Dziś mamy sytuację, w której jeśli ktoś powie, że jest patriotą konstytucyjnym, to zaraz pojawi się zarzut, że to jakiś ultralewak. To jest katastrofa, że polska prawica tak lekceważy sobie kwestię trwałości konstytucji!
Oczywiście można i należy prowadzić debatę konstytucyjną. Niestety, odkąd PiS wycofał się ze swojego projektu konstytucji, nic mi nie wiadomo o tym, żeby którakolwiek z liczących się partii takowy posiadała. Każda z partii parlamentarnych powinna mieć własny projekt.
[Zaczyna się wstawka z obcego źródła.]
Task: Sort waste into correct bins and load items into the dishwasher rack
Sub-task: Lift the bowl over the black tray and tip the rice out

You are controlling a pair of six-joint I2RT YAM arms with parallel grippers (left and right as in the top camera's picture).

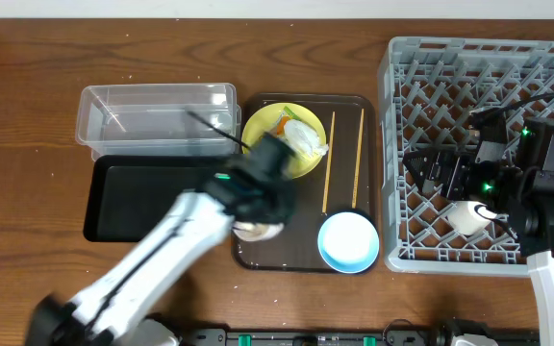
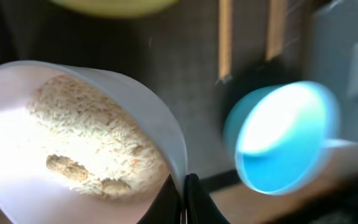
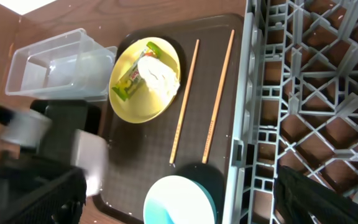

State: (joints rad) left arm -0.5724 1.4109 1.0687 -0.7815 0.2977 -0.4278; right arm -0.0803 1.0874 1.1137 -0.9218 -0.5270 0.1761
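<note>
The grey dishwasher rack (image 1: 421,67) fills the right side of the overhead view. The right gripper (image 1: 429,175) hangs over it, jaws spread wide with nothing between them. A small white cup (image 1: 467,217) (as far as it can be made out) sits in the rack just lower right of that gripper.

The dark brown serving tray (image 1: 301,255) lies at centre. The clear tub (image 1: 152,111) is at upper left, with the black tray (image 1: 133,197) right against its lower side.

On the serving tray, the yellow plate (image 1: 258,130) sits at the top, the light blue bowl (image 1: 348,240) at lower right, and the rice bowl (image 2: 73,137) at lower left under the left arm. The left gripper (image 2: 185,196) is pinched tight on that bowl's rim. Two chopsticks (image 1: 328,159) lie side by side between the plate and the rack.

The tissue (image 3: 159,73) and the wrapper (image 3: 129,81) rest on the plate, and the rice (image 2: 98,137) is heaped inside the held bowl.

The step in hand looks like clearing the rice. Next the bowl needs a level lift, a carry to the bins at upper left and a tip there, and the thin rim grip could slip as it tilts.
</note>
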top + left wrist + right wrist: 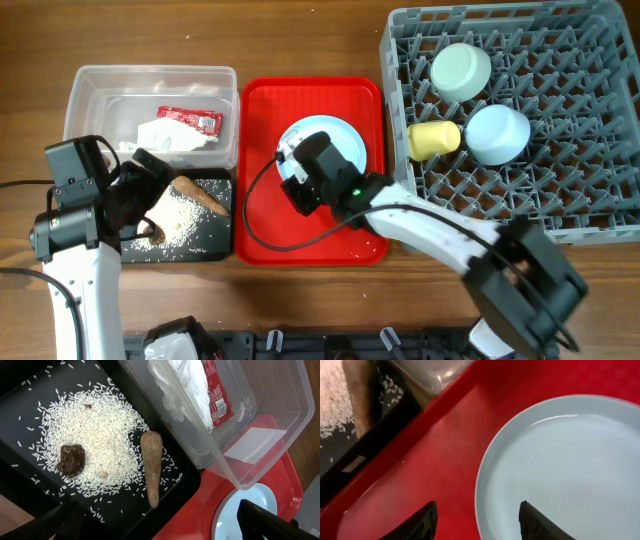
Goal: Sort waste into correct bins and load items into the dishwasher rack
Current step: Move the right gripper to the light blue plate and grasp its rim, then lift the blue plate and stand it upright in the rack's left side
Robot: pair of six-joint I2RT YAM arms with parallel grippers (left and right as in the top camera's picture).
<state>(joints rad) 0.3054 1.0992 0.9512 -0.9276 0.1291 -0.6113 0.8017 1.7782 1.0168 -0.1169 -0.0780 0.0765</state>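
Note:
A round light blue plate (335, 140) (560, 460) lies on the red tray (265, 220). My right gripper (292, 180) (477, 522) is open and straddles the plate's left rim, one finger over the red tray and one over the plate. My left gripper (158, 200) (160, 527) hangs wide open over the black tray (215, 243) (30, 390), which holds rice grains (100, 435), a brown lump (71, 459) and a long brown scrap (151, 467). The clear tub (80, 100) (265, 425) holds a red sauce packet (190, 120) (217, 395) and crumpled white paper (170, 142) (182, 390).
The grey dishwasher rack (560, 200) fills the right side and holds a pale green bowl (460, 70), a light blue bowl (497, 133) and a yellow cup (433, 140). The red tray sits between the bins and the rack.

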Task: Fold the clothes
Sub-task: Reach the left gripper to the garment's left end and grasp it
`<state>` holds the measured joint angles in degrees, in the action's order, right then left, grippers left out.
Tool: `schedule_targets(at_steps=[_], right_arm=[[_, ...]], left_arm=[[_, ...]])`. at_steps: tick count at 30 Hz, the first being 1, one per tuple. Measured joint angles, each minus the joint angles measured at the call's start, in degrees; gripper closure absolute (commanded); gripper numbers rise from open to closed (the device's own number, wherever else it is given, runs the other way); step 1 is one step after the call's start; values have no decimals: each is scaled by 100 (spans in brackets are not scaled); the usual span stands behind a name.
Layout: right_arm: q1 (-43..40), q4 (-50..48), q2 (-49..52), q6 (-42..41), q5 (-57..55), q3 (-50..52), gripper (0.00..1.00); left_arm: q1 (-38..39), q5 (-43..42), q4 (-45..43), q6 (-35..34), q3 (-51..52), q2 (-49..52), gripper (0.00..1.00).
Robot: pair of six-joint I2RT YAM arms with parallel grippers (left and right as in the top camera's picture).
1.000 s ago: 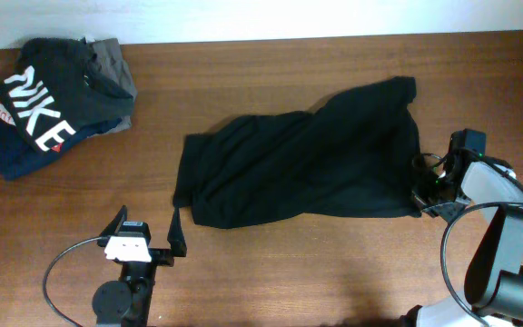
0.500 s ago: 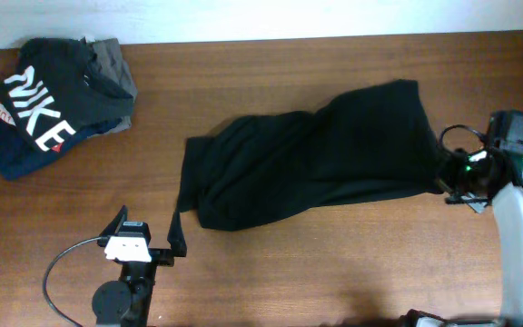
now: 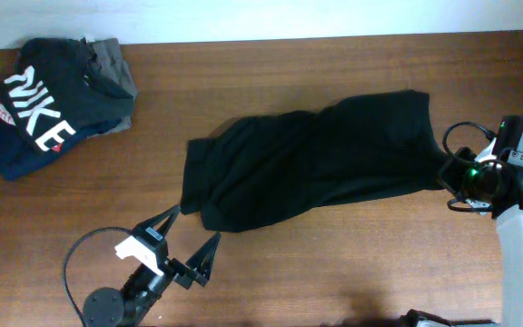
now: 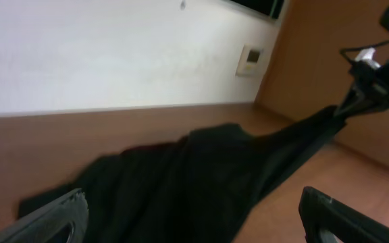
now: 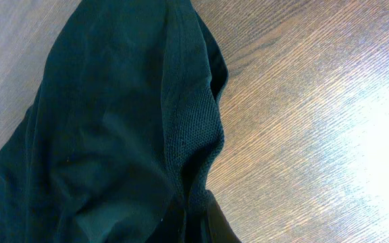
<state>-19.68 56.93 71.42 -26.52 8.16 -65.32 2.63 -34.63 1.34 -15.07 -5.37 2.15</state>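
1. Centrally, the black T-shirt (image 3: 307, 168) lies stretched across the wooden table (image 3: 334, 272) as a long, rumpled band. It runs from the middle of the table out to the right side.
2. The shirt's left end is bunched and rests flat on the wood. Its right end narrows into a drawn-out point.
3. The right gripper (image 3: 449, 174) is clamped tight on that right-hand point, at the right edge of the table. In the right wrist view a hemmed, ribbed edge of the cloth runs down into the pinch at the bottom of the frame.
4. In the left wrist view the fabric rises off the table toward the right gripper, taut along its upper edge.
5. The left gripper (image 3: 198, 223) stands spread wide and grasps nothing. It is on the near side, just short of the shirt's near-left corner.
6. One of its fingertips (image 3: 176, 211) sits just beside that corner; whether it touches the cloth cannot be told. The other points at bare wood.
7. At the far left corner sits a separate pile, well apart from the shirt. It has a dark garment with white NIKE lettering (image 3: 44, 104) on top and a grey garment (image 3: 116, 65) tucked behind it.
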Motion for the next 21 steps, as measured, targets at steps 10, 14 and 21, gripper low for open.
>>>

Oczywiście nie jako ten, który zostanie narzucony – bo konstytucja jest efektem kompromisu – ale jako wyznacznik myślenia jej działaczy o państwie. Jeśli pojawi się moment, że uznamy, że potrzeba zmiany, to należałoby usiąść i te projekty porównać i szukać punktów wspólnych. W tym sensie Prawo i Sprawiedliwość było poważną partią, gdy proponowało własny projekt konstytucji. Później jednak z przyczyn wyborczych go schowało i teraz do tego nie wraca mimo ruchów ze strony prezydenta.
Arkadiusz Fordoński: No właśnie. Okres pierwszej połowy lat 90. był bogaty w różnorodne wizje ustroju. Projektów zgodnie z prawem zgłoszono siedem. Dwadzieścia kilka wypracowano. Było z czego wybierać. Konstytucja nie była wyrazem kompromisu pomiędzy tymi projektami, ale niektóre z nich były bardzo interesujące, np. projekt senacki. Teraz, kiedy mówimy, że mamy zapoczątkować debatę, fermentu w ogóle nie widać. Co jest tego przyczyną? Czy to nie jest wskaźnik, na ile jesteśmy w stanie pracować nad zmianą konstytucji?
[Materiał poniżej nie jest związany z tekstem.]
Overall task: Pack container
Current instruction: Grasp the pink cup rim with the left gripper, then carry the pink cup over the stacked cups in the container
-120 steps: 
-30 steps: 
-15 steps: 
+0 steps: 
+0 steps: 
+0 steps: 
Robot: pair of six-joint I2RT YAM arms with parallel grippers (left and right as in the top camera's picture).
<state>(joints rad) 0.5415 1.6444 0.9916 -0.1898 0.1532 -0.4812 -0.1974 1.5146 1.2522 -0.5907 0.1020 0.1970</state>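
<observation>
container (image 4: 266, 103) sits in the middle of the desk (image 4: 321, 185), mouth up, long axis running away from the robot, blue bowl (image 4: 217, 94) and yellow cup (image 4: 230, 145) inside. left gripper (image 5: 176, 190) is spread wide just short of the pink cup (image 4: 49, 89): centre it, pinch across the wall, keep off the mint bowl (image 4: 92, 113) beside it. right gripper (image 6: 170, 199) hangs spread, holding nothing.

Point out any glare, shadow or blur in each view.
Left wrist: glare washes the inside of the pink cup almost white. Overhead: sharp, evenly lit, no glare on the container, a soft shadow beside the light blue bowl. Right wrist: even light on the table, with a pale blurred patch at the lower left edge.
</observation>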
Rzeczywiście nie widać tego fermentu. Próbował go wzbudzić prezydent Duda, ale powiedzmy sobie jasno, nie wzbudzi go z prostego powodu. Wówczas, w latach 90., było powszechne przekonanie, że musi być nowa konstytucja, że nie można dłużej funkcjonować na akcie z 1952 r. Dziś tak naprawdę ci, którzy mówią o zmianie konstytucji, ograniczają się do deklaracji. Weźmy ruch Kukiza. Czy ruch zapoczątkował jakieś działania? Czy powołał konkretny zespół ekspercki, forum zajmujące się tym tematem? W to miejsce ruch Kukiza w kółko powtarza kilka haseł. Dlatego w dającej się przewidzieć perspektywie nie widzę szans na uchwalenie nowej konstytucji. Chyba, że PiS zdobędzie w Sejmie większość 2/3 głosów, a później wygra raczej nieuchronne w takim przypadku referendum zatwierdzające. Wciąż wydaje mi się to jednak mało realną perspektywą. Jeśli zaś tak się jednak stanie, to jednego możemy być pewni: nie będzie to konstytucja oparta na szerokim kompromisie politycznym, czyli będzie obciążona tą samą wadą co obecna ustawa zasadnicza.